Defendant subcontracting to claimant to install equipment in modules – Modules to be used as living quarters at oil or gas rigs – Claimant seeking declaration that contracts were construction contracts – Whether modules forming part of land – Housing Grants Construction and Regeneration Act 1996 – Claim dismissed
Odebrecht Oil (the defendant) subcontracted to Staveley Industries (the claimant) for the design, engineering, supply, delivery, installation, testing and commissioning of instrumentation, fire and gas, electrical and telecommunications equipment. The equipment was for installation in steel structures called modules, which were intended to be used as living quarters for operatives at an oil or gas rig. The modules were to be welded onto platforms supported by legs founded in the seabed.
The claimant applied under the Civil Procedure Rules Part 8 for a declaration that the contracts between it and the defendant were construction contracts, as defined by the Housing Grants Construction and Regeneration Act 1996, and were accordingly subject to the provisions of that Act regarding adjudication of disputes. Section 104(1) of the Act provided that “construction contract” meant an agreement for the carrying out of construction operations. “Construction operations” were defined in section 105(1) as “(a) construction… of buildings or structures forming, or to form, part of the land (whether permanent or not)” and “(c) installation in any building or structure of fittings forming part of the land, including, … systems of heating, lighting…”. The claimant contended that the subcontracted work fell within both section 105(1)(a) and (c).

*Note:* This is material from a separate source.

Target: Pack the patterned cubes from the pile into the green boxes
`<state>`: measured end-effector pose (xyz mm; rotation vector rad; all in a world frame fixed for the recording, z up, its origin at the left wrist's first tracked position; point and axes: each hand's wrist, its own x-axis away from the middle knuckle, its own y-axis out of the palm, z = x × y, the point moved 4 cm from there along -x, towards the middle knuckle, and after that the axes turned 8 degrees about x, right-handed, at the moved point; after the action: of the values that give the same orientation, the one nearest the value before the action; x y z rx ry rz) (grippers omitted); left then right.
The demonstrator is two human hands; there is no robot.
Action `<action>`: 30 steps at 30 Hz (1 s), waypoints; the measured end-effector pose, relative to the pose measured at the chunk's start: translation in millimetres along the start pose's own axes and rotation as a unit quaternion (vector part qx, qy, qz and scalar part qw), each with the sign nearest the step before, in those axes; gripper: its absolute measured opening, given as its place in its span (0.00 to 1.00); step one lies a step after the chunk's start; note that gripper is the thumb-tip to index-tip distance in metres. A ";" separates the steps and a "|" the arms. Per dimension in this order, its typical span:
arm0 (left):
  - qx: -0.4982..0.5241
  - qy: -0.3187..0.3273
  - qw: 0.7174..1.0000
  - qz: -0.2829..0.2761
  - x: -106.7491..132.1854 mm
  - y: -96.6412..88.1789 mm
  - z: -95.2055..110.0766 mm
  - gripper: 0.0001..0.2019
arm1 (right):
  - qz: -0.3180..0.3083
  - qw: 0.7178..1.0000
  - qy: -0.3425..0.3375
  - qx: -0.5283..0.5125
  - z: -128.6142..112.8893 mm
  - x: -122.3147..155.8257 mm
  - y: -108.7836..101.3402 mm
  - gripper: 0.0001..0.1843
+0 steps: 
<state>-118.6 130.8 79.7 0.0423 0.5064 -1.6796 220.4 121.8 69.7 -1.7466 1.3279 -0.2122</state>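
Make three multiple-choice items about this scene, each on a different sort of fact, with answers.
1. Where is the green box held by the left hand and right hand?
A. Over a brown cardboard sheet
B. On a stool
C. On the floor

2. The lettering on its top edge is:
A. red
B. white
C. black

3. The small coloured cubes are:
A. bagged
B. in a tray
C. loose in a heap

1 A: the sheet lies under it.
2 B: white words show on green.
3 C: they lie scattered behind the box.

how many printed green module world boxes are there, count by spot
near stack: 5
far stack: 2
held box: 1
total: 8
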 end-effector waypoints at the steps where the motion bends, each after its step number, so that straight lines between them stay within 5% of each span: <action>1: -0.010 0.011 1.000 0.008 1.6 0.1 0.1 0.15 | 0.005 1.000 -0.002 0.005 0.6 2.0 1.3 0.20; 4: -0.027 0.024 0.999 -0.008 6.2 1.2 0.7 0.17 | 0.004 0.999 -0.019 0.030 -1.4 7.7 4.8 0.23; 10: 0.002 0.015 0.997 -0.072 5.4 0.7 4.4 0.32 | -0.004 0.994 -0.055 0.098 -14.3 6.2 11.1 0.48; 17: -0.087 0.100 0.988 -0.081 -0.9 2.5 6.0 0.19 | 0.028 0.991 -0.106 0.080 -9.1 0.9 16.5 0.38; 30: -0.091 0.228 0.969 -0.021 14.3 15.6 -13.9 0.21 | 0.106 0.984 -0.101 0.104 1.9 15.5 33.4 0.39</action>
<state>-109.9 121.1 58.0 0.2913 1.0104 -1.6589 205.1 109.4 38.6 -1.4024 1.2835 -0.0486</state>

It was common ground that the installation work was of a kind described in para (c). The issue was whether the modules were to form part of the land. The claimant contended that the rigs were founded in the seabed, and that the Interpretation Act 1978 defined land as including land covered by water. The defendant contended, inter alia, that: (i) “the land” was not any land, but was the land upon which the relevant construction operation was carried out; and (ii) the rigs were not “land”.
Held: The claim was dismissed.
1. It was clear that the construction of, or the installation of fittings in, buildings or structures forming part of land could only take place on the land where the building or structure was situated when built. The use of the definite article in section 105(1) suggested that “the land” referred to that land. Further, by virtue of section 104(6)(b) of the Act, the operations did not fall within the Act unless they were carried out in England, Scotland or Wales.
2. The provisions of section 105(1) were derived from section 567(2) of the Income and Corporation Taxes Act 1988. The corresponding provision in that Act provided for “structures… including offshore installations”. The absence of any such provision in section 105(1) suggested that there was no intention to include offshore installations within the ambit of the 1996 Act. The structures that were, or were to be, founded in the seabed below low water mark were not structures forming, or to form, part of the land for the purposes of section 105(1). Accordingly, the 1996 Act did not apply to the subcontracts in question.
Marc Rowlands (instructed by Hammond Suddards Edge, of Birmingham) appeared for the claimant; Stephen Furst (instructed by Masons) appeared for the defendant.